Gábor Samu
Gábor Samu
Creator of this blog.
Apr 12, 2022 11 min read

LSF hookin' up with the CRIU

thumbnail for this post

With the unpredicable spring weather here in Southern Ontario, weekend projects are the order of the day. Whether it’s fixing my bike for spring, repairing things in the home which I’ve neglected for far long or topics relating to IT which have been percolating in my head, I am a textbook busybody.

A few decades back, when I was a support engineer at Platform Computing, I had my first experience working with clients using both kernel-level and user-level checkpoint and restart through the HPC workload scheduler Platform LSF (now IBM Spectrum LSF).

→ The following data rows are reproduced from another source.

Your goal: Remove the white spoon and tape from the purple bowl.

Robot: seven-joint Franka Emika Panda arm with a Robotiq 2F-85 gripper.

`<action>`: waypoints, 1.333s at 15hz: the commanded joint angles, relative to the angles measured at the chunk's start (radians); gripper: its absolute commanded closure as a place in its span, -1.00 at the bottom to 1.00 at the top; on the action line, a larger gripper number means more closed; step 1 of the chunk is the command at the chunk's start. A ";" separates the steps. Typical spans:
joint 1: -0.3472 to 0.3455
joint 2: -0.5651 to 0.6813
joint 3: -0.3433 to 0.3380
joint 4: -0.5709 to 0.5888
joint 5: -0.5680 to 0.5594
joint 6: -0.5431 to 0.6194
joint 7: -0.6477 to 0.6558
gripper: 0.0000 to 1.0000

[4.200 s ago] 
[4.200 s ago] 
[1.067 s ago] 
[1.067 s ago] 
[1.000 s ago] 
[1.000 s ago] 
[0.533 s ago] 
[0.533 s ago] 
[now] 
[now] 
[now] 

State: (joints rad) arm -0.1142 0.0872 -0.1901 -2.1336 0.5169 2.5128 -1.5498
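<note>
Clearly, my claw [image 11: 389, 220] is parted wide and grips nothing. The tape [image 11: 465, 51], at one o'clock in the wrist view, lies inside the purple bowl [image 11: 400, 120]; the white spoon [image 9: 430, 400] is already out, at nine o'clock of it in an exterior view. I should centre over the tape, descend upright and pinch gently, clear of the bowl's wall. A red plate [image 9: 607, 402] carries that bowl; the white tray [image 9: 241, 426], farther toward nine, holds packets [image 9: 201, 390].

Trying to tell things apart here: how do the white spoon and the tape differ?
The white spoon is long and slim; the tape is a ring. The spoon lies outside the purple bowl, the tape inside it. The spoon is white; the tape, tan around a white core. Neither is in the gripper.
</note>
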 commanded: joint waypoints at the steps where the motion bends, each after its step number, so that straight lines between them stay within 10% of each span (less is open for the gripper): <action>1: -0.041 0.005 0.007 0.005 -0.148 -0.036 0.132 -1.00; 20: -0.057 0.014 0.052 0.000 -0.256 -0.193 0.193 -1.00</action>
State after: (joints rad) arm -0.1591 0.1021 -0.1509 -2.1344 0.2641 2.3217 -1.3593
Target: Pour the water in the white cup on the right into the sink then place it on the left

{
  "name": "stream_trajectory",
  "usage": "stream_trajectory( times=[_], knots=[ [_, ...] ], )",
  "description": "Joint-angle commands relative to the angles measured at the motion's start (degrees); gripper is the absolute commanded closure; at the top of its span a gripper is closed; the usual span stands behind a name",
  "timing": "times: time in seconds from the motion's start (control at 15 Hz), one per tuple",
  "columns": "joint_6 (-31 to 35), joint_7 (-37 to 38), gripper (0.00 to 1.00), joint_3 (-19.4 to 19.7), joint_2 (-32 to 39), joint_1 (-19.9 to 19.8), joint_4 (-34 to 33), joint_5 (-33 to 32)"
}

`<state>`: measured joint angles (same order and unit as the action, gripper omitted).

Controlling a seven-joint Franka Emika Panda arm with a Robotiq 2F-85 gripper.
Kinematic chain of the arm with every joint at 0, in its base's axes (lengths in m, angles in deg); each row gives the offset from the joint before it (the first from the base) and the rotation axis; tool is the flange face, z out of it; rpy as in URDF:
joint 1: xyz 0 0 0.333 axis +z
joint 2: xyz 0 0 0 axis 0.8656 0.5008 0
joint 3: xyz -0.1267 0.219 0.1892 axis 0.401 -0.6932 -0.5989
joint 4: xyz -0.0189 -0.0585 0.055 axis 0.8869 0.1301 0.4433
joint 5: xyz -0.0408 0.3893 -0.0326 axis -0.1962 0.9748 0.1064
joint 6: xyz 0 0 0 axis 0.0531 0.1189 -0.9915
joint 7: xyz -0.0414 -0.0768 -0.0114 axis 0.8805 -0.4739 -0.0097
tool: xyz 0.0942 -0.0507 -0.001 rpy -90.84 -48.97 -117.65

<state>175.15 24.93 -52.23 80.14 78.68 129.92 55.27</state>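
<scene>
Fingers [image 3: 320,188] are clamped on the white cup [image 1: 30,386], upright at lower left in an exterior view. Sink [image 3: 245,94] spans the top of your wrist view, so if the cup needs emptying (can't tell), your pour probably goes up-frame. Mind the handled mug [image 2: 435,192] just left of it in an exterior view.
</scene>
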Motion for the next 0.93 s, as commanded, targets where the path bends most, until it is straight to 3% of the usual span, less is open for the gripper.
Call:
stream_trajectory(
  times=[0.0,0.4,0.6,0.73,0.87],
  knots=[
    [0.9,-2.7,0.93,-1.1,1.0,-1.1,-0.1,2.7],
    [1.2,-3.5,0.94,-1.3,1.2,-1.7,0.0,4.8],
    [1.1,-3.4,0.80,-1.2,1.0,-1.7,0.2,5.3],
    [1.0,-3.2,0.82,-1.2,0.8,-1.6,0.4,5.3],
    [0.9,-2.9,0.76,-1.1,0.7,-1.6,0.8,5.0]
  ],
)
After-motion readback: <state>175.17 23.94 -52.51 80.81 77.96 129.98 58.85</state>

I distinctly recall that user-level library was a bit tricky as you had to link you home grown code against it - and it had numerous limitations which I can’t recall off the top of my head. Back then, like today, IBM Spectrum LSF provides a number of ways that administrators can extend capabilities using plug-ins. Checkpoint and restart is an example where plug-ins can be used. More about this later.

I’ve been keeping an eye on the project known as CRIU for some time. CRIU, which stands for Checkpoint/Restore In Userspace provides checkpoint and restart functionality on Linux. And I thought it may be an interesting weekend project to integrate CRIU with LSF. As it turns out, I was not blazing any trails here as I found that there are others already using CRIU with LSF today. Nevertheless, I decided to give it a try.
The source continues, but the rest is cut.